YOUR GOAL
Locate, in the data below, the line that contains "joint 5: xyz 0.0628" and the line that contains "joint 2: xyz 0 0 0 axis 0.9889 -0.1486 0"; reproduce exactly those two lines and every line between them, nothing more.

DATA
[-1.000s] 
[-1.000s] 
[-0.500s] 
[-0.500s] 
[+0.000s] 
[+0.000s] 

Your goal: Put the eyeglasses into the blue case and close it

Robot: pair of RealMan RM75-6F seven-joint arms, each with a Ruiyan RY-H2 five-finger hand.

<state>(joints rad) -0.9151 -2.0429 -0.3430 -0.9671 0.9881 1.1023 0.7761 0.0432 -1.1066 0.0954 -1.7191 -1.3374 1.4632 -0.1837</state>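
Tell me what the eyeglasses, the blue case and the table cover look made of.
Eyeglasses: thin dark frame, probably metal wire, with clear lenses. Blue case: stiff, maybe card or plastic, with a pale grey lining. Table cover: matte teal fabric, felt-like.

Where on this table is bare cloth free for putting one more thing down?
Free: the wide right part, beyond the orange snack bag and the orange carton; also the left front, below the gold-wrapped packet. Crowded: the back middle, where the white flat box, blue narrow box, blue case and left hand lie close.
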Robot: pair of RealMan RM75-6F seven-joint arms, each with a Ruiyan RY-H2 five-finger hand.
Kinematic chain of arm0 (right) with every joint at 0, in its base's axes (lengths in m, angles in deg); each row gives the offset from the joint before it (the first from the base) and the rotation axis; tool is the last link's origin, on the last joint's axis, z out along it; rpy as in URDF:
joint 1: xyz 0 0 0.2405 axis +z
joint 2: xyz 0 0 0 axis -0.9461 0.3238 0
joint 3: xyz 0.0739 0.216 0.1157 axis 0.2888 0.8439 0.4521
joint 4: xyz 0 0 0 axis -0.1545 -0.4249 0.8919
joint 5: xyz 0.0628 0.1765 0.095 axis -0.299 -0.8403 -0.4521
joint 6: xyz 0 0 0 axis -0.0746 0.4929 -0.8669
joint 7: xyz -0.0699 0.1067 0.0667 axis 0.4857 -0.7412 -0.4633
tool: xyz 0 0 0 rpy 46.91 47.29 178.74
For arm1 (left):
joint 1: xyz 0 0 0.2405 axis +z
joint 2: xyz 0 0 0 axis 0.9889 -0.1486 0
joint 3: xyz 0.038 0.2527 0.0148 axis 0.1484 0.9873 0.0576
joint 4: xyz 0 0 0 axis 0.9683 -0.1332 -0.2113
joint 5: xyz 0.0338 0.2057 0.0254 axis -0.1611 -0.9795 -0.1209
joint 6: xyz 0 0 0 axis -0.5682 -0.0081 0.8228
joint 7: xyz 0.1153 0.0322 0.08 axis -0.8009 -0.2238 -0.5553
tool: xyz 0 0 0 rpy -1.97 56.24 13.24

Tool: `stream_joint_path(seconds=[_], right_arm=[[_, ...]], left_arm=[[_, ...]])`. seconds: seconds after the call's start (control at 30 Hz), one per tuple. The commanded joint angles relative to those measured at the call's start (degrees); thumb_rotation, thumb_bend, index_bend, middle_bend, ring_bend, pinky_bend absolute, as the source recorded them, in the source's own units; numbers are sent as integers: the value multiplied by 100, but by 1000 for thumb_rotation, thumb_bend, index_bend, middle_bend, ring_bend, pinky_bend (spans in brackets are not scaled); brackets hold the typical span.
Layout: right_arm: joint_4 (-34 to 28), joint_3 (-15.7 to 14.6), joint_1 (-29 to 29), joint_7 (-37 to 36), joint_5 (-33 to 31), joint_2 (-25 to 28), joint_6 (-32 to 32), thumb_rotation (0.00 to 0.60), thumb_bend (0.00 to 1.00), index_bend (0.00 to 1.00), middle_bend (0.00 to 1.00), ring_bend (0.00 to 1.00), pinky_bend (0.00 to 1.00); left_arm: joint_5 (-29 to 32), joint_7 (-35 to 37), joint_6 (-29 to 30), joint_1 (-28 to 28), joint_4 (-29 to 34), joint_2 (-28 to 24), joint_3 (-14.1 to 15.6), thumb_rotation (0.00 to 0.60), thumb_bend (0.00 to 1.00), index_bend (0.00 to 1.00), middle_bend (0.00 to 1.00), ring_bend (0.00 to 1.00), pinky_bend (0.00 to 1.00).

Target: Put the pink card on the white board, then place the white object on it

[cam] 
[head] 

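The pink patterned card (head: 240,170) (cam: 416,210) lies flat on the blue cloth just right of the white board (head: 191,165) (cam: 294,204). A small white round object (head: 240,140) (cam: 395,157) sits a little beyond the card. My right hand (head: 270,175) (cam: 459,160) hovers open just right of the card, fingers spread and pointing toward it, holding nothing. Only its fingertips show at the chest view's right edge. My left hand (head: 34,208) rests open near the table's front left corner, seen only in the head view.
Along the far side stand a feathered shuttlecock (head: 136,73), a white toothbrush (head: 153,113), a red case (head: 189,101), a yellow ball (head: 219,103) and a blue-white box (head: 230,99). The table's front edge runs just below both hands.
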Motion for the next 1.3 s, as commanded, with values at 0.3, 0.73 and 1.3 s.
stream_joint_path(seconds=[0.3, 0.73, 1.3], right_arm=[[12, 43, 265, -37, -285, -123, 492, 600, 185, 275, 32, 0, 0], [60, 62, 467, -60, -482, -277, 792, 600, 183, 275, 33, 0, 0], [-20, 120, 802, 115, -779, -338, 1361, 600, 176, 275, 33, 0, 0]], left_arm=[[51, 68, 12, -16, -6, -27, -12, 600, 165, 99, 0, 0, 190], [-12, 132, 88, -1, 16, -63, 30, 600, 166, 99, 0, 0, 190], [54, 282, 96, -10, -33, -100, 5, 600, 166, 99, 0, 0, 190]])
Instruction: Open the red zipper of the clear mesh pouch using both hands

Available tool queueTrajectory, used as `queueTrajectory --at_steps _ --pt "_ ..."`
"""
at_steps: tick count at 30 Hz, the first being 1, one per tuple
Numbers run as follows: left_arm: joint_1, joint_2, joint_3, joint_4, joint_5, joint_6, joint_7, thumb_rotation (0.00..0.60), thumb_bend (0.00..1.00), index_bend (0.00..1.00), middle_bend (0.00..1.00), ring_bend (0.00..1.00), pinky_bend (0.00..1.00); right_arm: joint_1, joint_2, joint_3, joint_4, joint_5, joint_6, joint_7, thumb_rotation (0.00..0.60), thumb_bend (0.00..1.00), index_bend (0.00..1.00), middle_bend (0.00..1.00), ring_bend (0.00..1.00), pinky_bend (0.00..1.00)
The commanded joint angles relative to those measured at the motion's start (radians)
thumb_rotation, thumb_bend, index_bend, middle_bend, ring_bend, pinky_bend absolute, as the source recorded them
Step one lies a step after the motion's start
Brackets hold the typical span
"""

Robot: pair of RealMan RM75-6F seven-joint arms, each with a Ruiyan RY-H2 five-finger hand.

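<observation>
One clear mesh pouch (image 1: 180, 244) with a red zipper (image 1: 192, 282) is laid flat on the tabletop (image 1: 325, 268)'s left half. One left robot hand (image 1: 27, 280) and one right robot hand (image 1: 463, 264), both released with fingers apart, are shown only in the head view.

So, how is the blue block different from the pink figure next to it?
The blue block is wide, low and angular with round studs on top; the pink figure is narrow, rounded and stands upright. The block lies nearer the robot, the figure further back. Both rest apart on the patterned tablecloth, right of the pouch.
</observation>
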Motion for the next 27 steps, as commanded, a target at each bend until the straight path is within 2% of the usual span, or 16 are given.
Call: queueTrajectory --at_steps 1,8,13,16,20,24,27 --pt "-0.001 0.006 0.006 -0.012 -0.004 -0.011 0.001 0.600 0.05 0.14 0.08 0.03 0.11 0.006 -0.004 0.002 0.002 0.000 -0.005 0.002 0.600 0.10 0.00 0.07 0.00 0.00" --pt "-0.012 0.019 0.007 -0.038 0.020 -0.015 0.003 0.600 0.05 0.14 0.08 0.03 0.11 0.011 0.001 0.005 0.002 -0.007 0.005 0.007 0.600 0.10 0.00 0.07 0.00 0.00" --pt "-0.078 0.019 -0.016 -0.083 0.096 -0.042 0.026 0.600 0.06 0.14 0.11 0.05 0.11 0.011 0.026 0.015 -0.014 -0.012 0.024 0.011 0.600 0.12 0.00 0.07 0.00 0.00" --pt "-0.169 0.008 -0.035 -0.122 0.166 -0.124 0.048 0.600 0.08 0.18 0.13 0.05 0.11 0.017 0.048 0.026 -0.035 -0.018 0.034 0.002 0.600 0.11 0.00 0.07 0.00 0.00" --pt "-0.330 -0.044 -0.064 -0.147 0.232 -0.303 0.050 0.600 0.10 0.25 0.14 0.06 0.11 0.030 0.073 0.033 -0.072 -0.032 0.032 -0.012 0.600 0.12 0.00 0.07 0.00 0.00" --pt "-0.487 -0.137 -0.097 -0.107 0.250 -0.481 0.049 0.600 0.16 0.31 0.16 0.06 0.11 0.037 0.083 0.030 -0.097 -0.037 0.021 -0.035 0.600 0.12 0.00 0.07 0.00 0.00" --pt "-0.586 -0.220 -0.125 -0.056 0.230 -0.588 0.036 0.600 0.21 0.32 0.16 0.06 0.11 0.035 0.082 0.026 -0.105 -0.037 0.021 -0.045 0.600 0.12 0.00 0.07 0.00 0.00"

WRITTEN SOLUTION
joint 5: xyz 0.0628 0.1765 0.095 axis -0.299 -0.8403 -0.4521
joint 6: xyz 0 0 0 axis -0.0746 0.4929 -0.8669
joint 7: xyz -0.0699 0.1067 0.0667 axis 0.4857 -0.7412 -0.4633
tool: xyz 0 0 0 rpy 46.91 47.29 178.74
For arm1 (left):
joint 1: xyz 0 0 0.2405 axis +z
joint 2: xyz 0 0 0 axis 0.9889 -0.1486 0

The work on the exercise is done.